At a recent roundtable event hosted by Olswang LLP, Datonomy heard a range of perspectives on the new cookie consent requirements. Readers can find useful resources from the event via the right menu below (scroll down to “Cookie resources”) including the headline comments from our panel of speakers.
Over 30 in house counsel from a range of consumer facing businesses – all getting to grips with compliance with the UK’s new rules – attended the breakfast seminar. Recognising that the legal world is now sick of cookie puns, croissants were on the breakfast menu instead.
The UK regulatory perspective was provided by Dave Evans, Group Manager at the Information Commissioner’s Office. The clear message to UK website owners, echoing the ICO’s recent guidance, is that doing nothing and hoping a browser-based consent solution will come to the rescue is simply not an option. Businesses should be analysing the cookies on their websites, informing website users about the nature and uses of those cookies and offering choices about whether or not to accept their use, prioritising according to the intrusiveness or otherwise of those cookies used. It was stressed that there will be no single “silver bullet” solution to obtaining consent. As highlighted in the ICO’s guidance, there are different ways for businesses to approach the issue of consent, according to the context. Apart from the tick box approach on the ICO’s own website, and a possible browser solution in future (for those scenarios where an up to date browser is used), consent could instead be feature led. One example given was of a site which provides local weather information by using cookies to remember the user’s location and which incentivises consent by explaining to the user how these useful features are made possible by cookies. Our “key points” notes on the right hand menu give more details of Dave’s insight into the ICO’s enforcement stance on cookies in the short term.
Technical insight was provided by Richard Carman and Chris Mellish of web design company Pure Innovations. They too urged businesses to think creatively about consent as part of the consumer’s website experience. They also spoke up for the much-maligned cookie, reminding us that the term covers a wide spectrum of intrusiveness, from the relatively benign to the more sinister zombie cookie. If, like this Datonomist, you are a bit of a technophobe, you will find answers to those questions you may have been too embarrassed to ask in Richard and Chris’s excellent “Technical FAQs on cookies” on the right hand link below.
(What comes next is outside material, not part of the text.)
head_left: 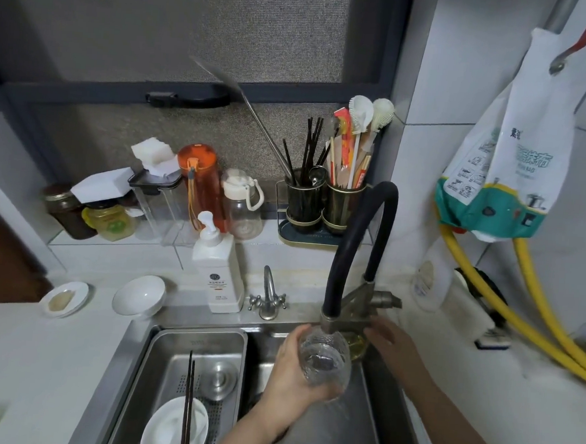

With the current focus on the detail of cookie compliance, Olswang privacy expert Elle Todd encouraged us not to lose sight of the bigger picture of data protection risk and compliance, including security and data retention issues.
Providing international perspective, Matthias Vierstraete and Carsten Kociok from Olswang’s Brussels and Berlin offices respectively summarised the state of play on implementation in their jurisdictions. See the “EU cookie implementation” table below for the latest news from Datonomy’s contributors from Belgium, Germany, Spain and beyond. Self regulatory measures seem to be the favoured approach by those jurisdictions.
Datonomy readers will no doubt have seen last week’s announcement by the Commission about failure of the majority of EU Member States to transpose the rules on time. The UK is one of only seven Member States to have fully transposed the changes required by the EU telecoms package, of which the cookie consent requirements form part. The other 20 Member States have received letters of formal notice, the first step in the Commission’s armoury of enforcement measures.
Datonomy and its correspondents around the EU will bring you more news on implementation, guidance and examples of consent solutions which we spot on our (online) travels over the Summer.